Without copying any picture, return all lines below exactly.
Segment Start: Information provided
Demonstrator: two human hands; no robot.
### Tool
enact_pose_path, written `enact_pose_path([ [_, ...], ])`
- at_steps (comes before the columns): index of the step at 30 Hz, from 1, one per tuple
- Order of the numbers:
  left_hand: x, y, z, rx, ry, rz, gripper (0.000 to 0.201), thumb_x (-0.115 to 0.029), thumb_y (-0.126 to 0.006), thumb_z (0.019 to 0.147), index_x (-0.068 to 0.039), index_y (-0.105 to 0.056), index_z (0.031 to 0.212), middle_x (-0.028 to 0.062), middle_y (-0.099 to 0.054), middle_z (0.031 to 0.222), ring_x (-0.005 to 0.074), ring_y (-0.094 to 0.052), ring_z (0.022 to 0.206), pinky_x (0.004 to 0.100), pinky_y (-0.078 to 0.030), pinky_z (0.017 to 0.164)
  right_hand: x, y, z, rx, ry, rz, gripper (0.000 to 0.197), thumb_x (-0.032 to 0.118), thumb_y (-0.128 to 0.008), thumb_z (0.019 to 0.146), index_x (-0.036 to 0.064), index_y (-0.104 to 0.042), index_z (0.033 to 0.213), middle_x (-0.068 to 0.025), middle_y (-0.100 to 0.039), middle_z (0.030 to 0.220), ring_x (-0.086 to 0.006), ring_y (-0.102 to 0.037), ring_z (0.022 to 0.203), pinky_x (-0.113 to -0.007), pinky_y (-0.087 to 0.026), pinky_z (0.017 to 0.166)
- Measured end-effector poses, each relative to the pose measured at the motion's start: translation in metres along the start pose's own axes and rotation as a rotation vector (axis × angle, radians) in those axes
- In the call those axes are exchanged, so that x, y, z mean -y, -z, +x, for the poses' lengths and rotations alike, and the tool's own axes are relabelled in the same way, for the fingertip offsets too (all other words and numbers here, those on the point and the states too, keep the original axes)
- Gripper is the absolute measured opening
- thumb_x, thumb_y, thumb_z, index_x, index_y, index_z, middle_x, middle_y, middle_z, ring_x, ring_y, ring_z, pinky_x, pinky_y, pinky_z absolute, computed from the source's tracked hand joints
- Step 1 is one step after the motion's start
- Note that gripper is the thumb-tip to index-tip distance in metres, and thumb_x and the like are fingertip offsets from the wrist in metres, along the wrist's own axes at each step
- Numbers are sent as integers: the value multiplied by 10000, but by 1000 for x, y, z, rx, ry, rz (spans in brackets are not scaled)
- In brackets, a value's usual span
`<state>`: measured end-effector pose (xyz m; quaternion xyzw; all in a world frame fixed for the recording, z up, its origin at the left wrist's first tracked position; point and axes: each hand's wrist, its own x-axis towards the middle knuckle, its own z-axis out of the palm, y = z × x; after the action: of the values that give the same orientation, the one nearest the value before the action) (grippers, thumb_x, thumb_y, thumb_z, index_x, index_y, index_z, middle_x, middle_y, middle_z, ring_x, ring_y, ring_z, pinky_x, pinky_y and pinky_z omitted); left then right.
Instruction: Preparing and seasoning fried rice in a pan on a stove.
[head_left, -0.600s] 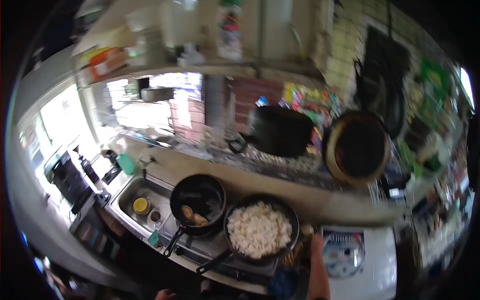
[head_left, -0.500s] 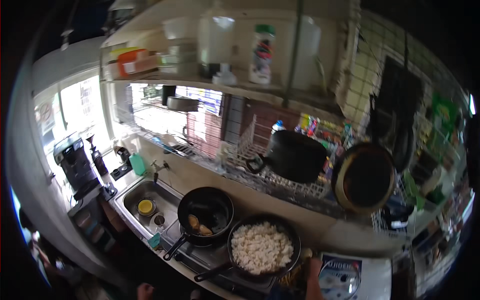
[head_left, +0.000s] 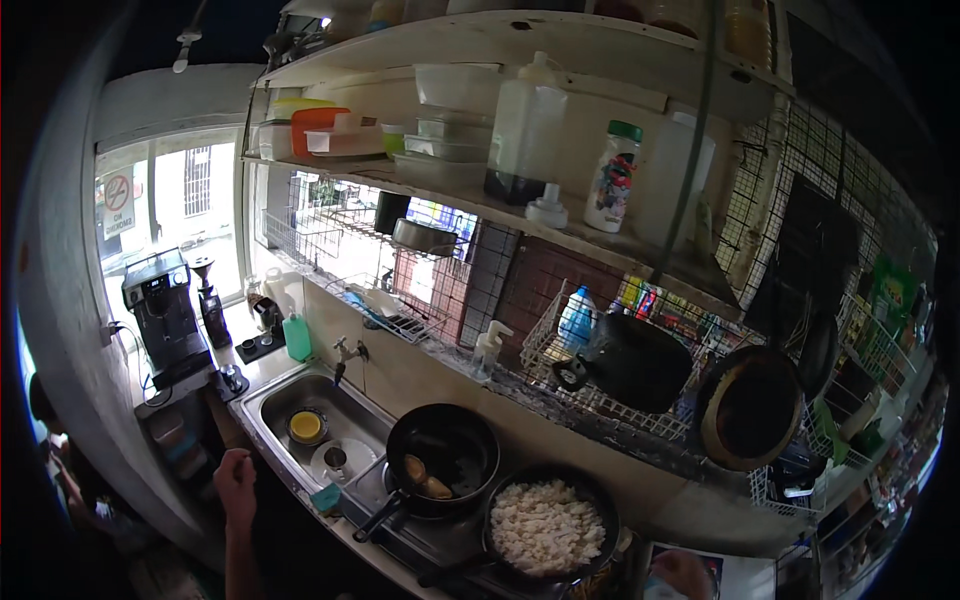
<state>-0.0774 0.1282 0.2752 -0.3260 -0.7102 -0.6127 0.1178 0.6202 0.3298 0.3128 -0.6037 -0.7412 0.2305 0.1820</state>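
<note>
Steel sink rim (head_left: pixel 262 428) lies nearest my left hand (head_left: pixel 236 478) at lower left, fingers loosely curled, holding nothing. My right hand (head_left: pixel 684 576) barely shows at the bottom edge; I cannot tell its grip. Beyond sit the teal sponge (head_left: pixel 325 497), then the frying pan (head_left: pixel 442 458). I judge this a pause between grips; a reach calls for moving forward and right.

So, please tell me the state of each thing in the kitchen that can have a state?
Left hand: raised by the sink's edge, holds nothing.
Right hand: low at the frame's edge, grip unclear.
Small black pan: on the stove, a few browned pieces inside.
Large pan: on the stove, full of white food.
Sink: no water standing, a yellow bowl inside.
</note>
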Motion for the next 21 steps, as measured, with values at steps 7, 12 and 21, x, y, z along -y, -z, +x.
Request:
enact_pose_path([
  [7, 26, -52, 65, 215, -56, -261, 69, -48, -571, 848, -13, -608, 895, 14, -572, 640, 87, -554, 592, 249, -434, 560, 256, 106, -35, -521, 627, -393, 545, 271, -835, 593, 61, -614, 1045, -96, -620, 1078, -267, -600, 1001, -372, -445, 872],
  [12, 88, -52, 66, 330, -55, -366, 75, -43, -589, 833, -11, -620, 894, 56, -602, 649, 118, -586, 608, 265, -462, 609, 510, 109, 64, -633, 791, -453, 468, 143, -751, 665, 12, -582, 1082, -154, -618, 1098, -292, -585, 1071, -362, -432, 923],
  [21, 140, 34, 57, 681, 87, -396, 174, -172, -659, 866, -26, -631, 958, 8, -518, 625, 71, -418, 569, 263, -369, 493, 780, 239, 228, -1226, 1138, -749, 465, 239, -662, 840, 109, -506, 1257, -140, -555, 1227, -294, -549, 1106, -397, -447, 921],
])
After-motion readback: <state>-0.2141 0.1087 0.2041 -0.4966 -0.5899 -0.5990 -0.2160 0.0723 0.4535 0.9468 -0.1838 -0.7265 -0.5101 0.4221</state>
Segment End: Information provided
Written solution:
Demonstrator: two human hands; no robot.
### Tool
enact_pose_path, written `enact_pose_path([ [_, ...], ])`
- at_steps (comes before the columns): index of the step at 30 Hz, from 1, one per tuple
- Order of the numbers:
  left_hand: x, y, z, rx, ry, rz, gripper (0.000 to 0.201), thumb_x (-0.115 to 0.029), thumb_y (-0.126 to 0.006), thumb_z (0.019 to 0.147), index_x (-0.068 to 0.039), index_y (-0.105 to 0.056), index_z (0.031 to 0.212), middle_x (-0.028 to 0.062), middle_y (-0.099 to 0.054), middle_z (0.031 to 0.222), ring_x (-0.005 to 0.074), ring_y (-0.094 to 0.052), ring_z (0.022 to 0.206), pinky_x (0.004 to 0.100), pinky_y (-0.078 to 0.030), pinky_z (0.017 to 0.164)
  right_hand: x, y, z, rx, ry, rz, gripper (0.000 to 0.197), thumb_x (-0.032 to 0.118), thumb_y (-0.128 to 0.008), thumb_z (0.019 to 0.146), index_x (-0.036 to 0.064), index_y (-0.104 to 0.042), index_z (0.033 to 0.213), middle_x (-0.068 to 0.025), middle_y (-0.100 to 0.039), middle_z (0.030 to 0.220), ring_x (-0.086 to 0.006), ring_y (-0.102 to 0.037), ring_z (0.022 to 0.203), pinky_x (-0.113 to -0.007), pinky_y (-0.087 to 0.026), pinky_z (0.017 to 0.166)
- Measured end-effector poses, each relative to the pose measured at the motion's start: translation in metres along the start pose's own axes and rotation as a rotation vector (axis × angle, radians) in those axes
- In the call those axes are exchanged, so that x, y, z mean -y, -z, +x, for the poses' lengths and rotations alike, and the tool's own axes are relabelled in the same way, for the fingertip offsets too (all other words and numbers here, those on the point and the states too, keep the original axes)
- Gripper is the absolute measured opening
- thumb_x, thumb_y, thumb_z, index_x, index_y, index_z, middle_x, middle_y, middle_z, ring_x, ring_y, ring_z, pinky_x, pinky_y, pinky_z absolute, computed from the source's tracked hand joints
- Step 1 is one step after the motion's start
- Note that gripper is the thumb-tip to index-tip distance in metres, and thumb_x and the like are fingertip offsets from the wrist in metres, along the wrist's own axes at each step
- Numbers are sent as integers: the value multiplied by 10000, but by 1000 for x, y, z, rx, ry, rz (spans in brackets are not scaled)
- In brackets, a value's usual span
`<state>`: measured end-effector pose (xyz m; quaternion xyzw; all in a world frame fixed for the recording, z up, its origin at the left wrist's first tracked position; point and axes: each hand's wrist, its own x-axis towards the middle knuckle, its own z-axis out of the palm, y = z × x; after the action: of the values that give the same orientation, the one nearest the value before the action) (grippers, thumb_x, thumb_y, thumb_z, index_x, index_y, index_z, middle_x, middle_y, middle_z, ring_x, ring_y, ring_z, pinky_x, pinky_y and pinky_z omitted); left then right.
Instruction: Preparing and seasoning fried rice in a pan on a stove.
[head_left, -0.600s] 
[head_left, -0.500s] 
[head_left, +0.000s] 
<state>-0.0774 0.1282 0.2752 -0.3260 -0.7102 -0.6127 0.1178 0.6202 0.3298 0.3128 -0.6037 -0.7412 0.2305 0.1820</state>
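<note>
Steel sink rim (head_left: pixel 262 428) lies nearest my left hand (head_left: pixel 236 478) at lower left, fingers loosely curled, holding nothing. My right hand (head_left: pixel 684 576) barely shows at the bottom edge; I cannot tell its grip. Beyond sit the teal sponge (head_left: pixel 325 497), then the frying pan (head_left: pixel 442 458). I judge this a pause between grips; a reach calls for moving forward and right.

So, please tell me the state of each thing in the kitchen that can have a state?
Left hand: raised by the sink's edge, holds nothing.
Right hand: low at the frame's edge, grip unclear.
Small black pan: on the stove, a few browned pieces inside.
Large pan: on the stove, full of white food.
Sink: no water standing, a yellow bowl inside.
</note>
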Motion for the next 21 steps, as measured, with values at steps 7, 12 and 21, x, y, z along -y, -z, +x.
Request:
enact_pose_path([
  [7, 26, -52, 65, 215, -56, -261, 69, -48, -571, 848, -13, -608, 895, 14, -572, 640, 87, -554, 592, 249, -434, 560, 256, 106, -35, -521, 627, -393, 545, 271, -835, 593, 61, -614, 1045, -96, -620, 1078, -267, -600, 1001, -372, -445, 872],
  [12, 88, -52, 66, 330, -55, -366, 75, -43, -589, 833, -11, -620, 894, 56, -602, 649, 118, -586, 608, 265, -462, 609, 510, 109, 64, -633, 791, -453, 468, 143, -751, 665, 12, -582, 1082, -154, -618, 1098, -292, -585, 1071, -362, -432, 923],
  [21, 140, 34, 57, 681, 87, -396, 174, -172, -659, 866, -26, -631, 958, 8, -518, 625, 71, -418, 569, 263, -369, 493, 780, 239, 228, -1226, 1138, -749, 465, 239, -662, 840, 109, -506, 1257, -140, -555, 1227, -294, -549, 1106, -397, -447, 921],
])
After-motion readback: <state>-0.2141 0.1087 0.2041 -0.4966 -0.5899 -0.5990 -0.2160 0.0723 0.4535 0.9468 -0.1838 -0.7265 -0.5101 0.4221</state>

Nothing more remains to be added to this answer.